• **TO DO**
The answer must be an exact copy of the lines from the one containing "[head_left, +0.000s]" through the last line of the records, with the pictures left out.

• **INFORMATION GIVEN**
==========

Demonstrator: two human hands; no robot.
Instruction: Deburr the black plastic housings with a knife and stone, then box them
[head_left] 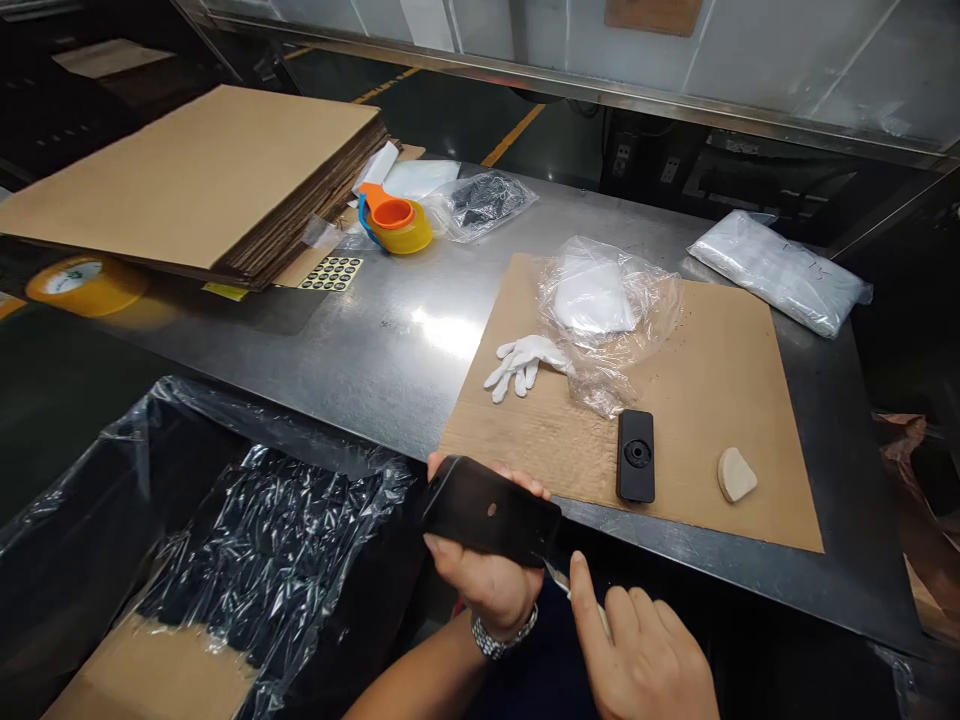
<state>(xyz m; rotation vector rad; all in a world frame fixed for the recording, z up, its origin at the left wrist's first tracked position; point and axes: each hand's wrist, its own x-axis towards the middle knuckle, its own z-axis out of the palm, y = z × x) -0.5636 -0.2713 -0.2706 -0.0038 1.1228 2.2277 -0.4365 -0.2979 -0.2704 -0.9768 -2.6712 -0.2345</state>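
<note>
My left hand [491, 585], with a metal-banded watch on its wrist, is wrapped round a black rectangular plastic housing [491, 508]. The housing is tilted just off the table's front edge, and a small oval hole shows in its face. In my right hand [649, 640] is a slim craft knife [556, 577], the index finger stretched along it. Its thin blade meets the housing's lower right corner; most of the handle is hidden by my fingers. On the cardboard sheet [705, 390] beyond lies a second black part [636, 456] with a round recess.
A beige rounded block [736, 474], white glove [527, 364] and clear plastic bag [600, 290] lie on the cardboard. Stacked cardboard [195, 180], a tape dispenser [397, 222] and a sticker sheet [332, 273] are at left. A bag-lined box [247, 560] stands below left.
</note>
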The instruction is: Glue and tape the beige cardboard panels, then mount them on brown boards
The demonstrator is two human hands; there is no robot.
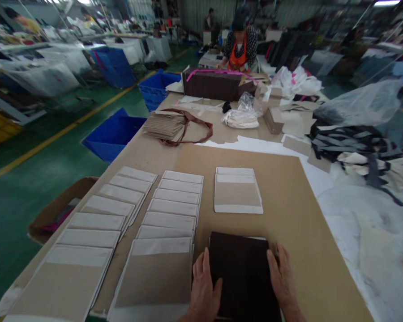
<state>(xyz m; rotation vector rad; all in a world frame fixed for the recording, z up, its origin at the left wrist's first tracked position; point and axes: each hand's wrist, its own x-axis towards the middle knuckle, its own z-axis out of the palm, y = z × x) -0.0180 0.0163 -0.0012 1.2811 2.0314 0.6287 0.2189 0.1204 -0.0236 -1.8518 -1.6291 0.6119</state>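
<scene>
A dark brown rectangular panel (242,273) lies flat in front of me, with a thin pale edge showing beneath its top side. Along its left edge, my left hand (203,286) is open, fingers extended and the thumb over the panel. My right hand (284,279) rests against the opposite edge with its fingers extended, touching the side near the upper corner. Just left of my left hand is a row of overlapping beige panels with white borders (161,277). Another such row (63,277) lies farther left, and a small stack (238,194) sits beyond the dark panel.
Brown board (282,197) covers the table. Toward the back are a bundle of beige pieces (164,125) with a brown strap, plastic-wrapped white material (242,117) and a dark box (211,85). Dark strips (359,138) pile up right. Blue bins (112,134) stand left. A co-worker (240,44) stands at the far end.
</scene>
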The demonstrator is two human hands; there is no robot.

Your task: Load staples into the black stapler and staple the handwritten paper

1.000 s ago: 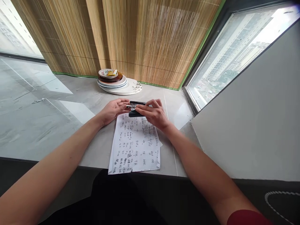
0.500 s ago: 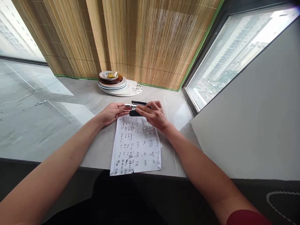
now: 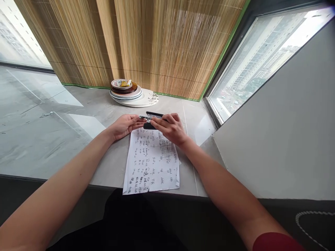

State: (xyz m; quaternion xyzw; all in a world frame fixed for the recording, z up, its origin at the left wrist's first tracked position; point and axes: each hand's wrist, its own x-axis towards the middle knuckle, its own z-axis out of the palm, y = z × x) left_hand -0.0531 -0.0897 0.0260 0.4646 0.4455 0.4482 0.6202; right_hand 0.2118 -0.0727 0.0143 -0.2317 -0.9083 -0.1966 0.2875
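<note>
A black stapler (image 3: 150, 126) with its top cover raised is held above the far end of a handwritten sheet of paper (image 3: 141, 164). My right hand (image 3: 171, 129) is wrapped round the stapler's body from the right. From the left, my left hand (image 3: 127, 125) pinches the front end of the stapler's shiny metal magazine (image 3: 142, 116) between thumb and fingers. Whether the left fingers also hold a small piece is too fine to make out. Rows of staples, many used, show on the paper's right part (image 3: 165, 146).
A stack of plates (image 3: 125, 97) stands at the back, with a small yellow packet (image 3: 125, 83) on top. Behind it hangs a bamboo blind (image 3: 167, 45). A white wall (image 3: 277, 132) and window bound the right side; the stone ledge's front edge (image 3: 104, 187) lies near me.
The metal magazine and stapler have shifted very slightly to the left, with the right fingers following. My left hand keeps nearly the same place, and the paper lies as before.
</note>
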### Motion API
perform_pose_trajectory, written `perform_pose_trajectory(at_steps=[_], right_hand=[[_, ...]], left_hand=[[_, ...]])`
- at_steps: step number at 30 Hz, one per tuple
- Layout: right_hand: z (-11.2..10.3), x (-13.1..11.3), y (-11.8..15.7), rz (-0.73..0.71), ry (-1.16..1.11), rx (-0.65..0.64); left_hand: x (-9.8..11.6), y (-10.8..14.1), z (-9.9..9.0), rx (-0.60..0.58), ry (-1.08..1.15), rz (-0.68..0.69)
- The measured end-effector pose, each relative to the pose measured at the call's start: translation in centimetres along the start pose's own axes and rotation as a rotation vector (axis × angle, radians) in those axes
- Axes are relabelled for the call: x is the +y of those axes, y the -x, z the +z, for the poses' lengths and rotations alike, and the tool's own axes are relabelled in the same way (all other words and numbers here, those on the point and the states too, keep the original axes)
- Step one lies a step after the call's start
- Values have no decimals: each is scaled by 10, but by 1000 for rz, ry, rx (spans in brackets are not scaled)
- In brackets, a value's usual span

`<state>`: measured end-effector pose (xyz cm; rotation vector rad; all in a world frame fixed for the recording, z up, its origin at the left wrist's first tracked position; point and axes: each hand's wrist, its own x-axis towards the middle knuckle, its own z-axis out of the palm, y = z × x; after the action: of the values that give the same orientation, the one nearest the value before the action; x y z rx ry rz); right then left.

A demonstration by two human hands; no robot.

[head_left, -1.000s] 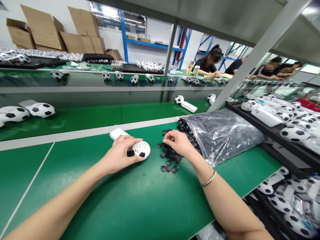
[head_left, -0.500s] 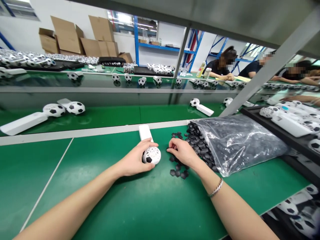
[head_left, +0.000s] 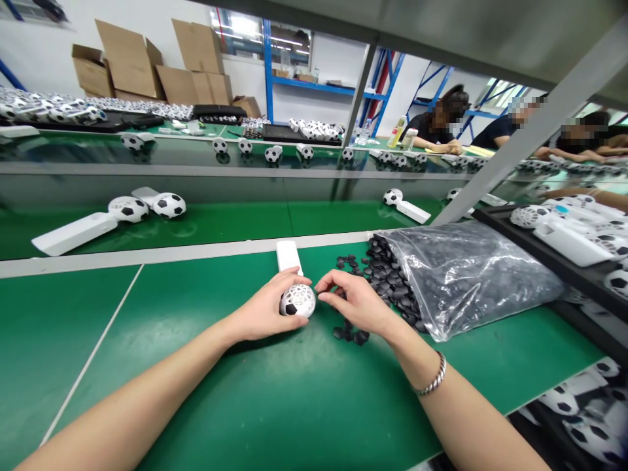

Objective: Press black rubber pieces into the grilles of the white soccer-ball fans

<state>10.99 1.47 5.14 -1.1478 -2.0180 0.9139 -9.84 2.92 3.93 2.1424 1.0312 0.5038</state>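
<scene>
On the green table (head_left: 275,405), my left hand (head_left: 269,304) is wrapped round the ball end of a white device (head_left: 298,301), whose white handle points away from me. The ball has an openwork top and a black patch low on its near side. My right hand (head_left: 356,301) is just right of the ball, thumb and forefinger nearly together; whatever is between the tips is too small to make out. Under and beside it lie loose black pieces (head_left: 347,332), and a larger heap (head_left: 392,281) spills from a clear plastic bag (head_left: 481,275).
Beyond a pale table edge, a green conveyor (head_left: 235,226) carries several ball-ended devices. At the right stand black trays (head_left: 540,252) of such devices and a slanting grey post (head_left: 510,124). People sit at the far right, and cardboard boxes (head_left: 127,59) stand at the back left.
My right hand has moved left from the loose black pieces to the side of the ball. The devices on the conveyor have shifted right. My left hand still holds the ball.
</scene>
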Motion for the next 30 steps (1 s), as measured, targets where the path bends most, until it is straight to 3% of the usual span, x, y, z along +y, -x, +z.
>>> perform_pose_trajectory(at_steps=[12, 17, 26, 30], right_hand=[[0, -3, 0, 25, -115, -27], [7, -1, -2, 125, -279, -107], [18, 2, -3, 77, -285, -4], [20, 5, -6, 180, -441, -39]], left_hand=[[0, 2, 3, 8, 22, -2], [7, 0, 7, 64, 36, -72], [9, -1, 12, 110, 77, -107], [10, -3, 15, 141, 103, -116]])
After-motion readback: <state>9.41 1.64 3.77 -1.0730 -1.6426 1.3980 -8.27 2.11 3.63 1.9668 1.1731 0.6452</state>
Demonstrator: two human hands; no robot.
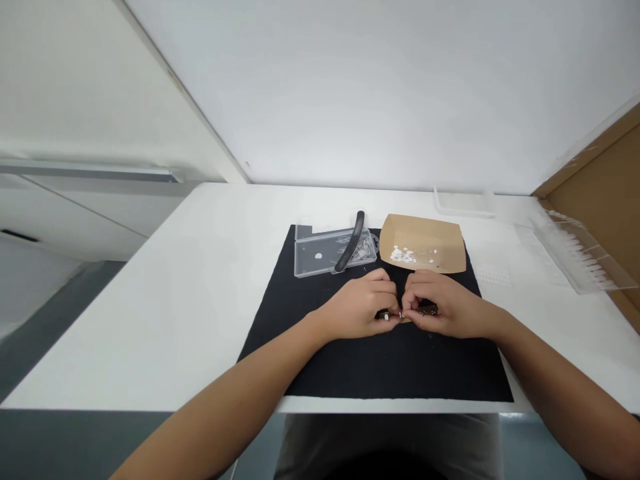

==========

• **RESPONSE TO THIS EXERCISE**
[head_left, +0.000s] 

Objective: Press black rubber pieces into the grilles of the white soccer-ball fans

<state>10.99 1.47 5.14 -1.1478 -2.0180 0.9139 -9.84 2.92 3.93 2.1424 1.0312 0.5038</state>
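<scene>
On the green table (head_left: 275,405), my left hand (head_left: 269,304) is wrapped round the ball end of a white device (head_left: 298,301), whose white handle points away from me. The ball has an openwork top and a black patch low on its near side. My right hand (head_left: 356,301) is just right of the ball, thumb and forefinger nearly together; whatever is between the tips is too small to make out. Under and beside it lie loose black pieces (head_left: 347,332), and a larger heap (head_left: 392,281) spills from a clear plastic bag (head_left: 481,275).
Beyond a pale table edge, a green conveyor (head_left: 235,226) carries several ball-ended devices. At the right stand black trays (head_left: 540,252) of such devices and a slanting grey post (head_left: 510,124). People sit at the far right, and cardboard boxes (head_left: 127,59) stand at the back left.
My right hand has moved left from the loose black pieces to the side of the ball. The devices on the conveyor have shifted right. My left hand still holds the ball.
</scene>
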Motion for the next 30 steps (1 s), as measured, targets where the path bends most, until it is straight to 3% of the usual span, x, y, z along +y, -x, +z.
>>> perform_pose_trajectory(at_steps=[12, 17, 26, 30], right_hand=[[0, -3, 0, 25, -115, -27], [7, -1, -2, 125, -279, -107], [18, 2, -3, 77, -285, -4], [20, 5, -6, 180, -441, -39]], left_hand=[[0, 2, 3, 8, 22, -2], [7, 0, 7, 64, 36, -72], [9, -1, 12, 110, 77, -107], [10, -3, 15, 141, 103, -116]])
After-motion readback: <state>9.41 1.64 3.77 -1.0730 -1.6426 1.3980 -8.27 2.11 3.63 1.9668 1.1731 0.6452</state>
Demonstrator: two human hands; no robot.

The output has nothing more to it.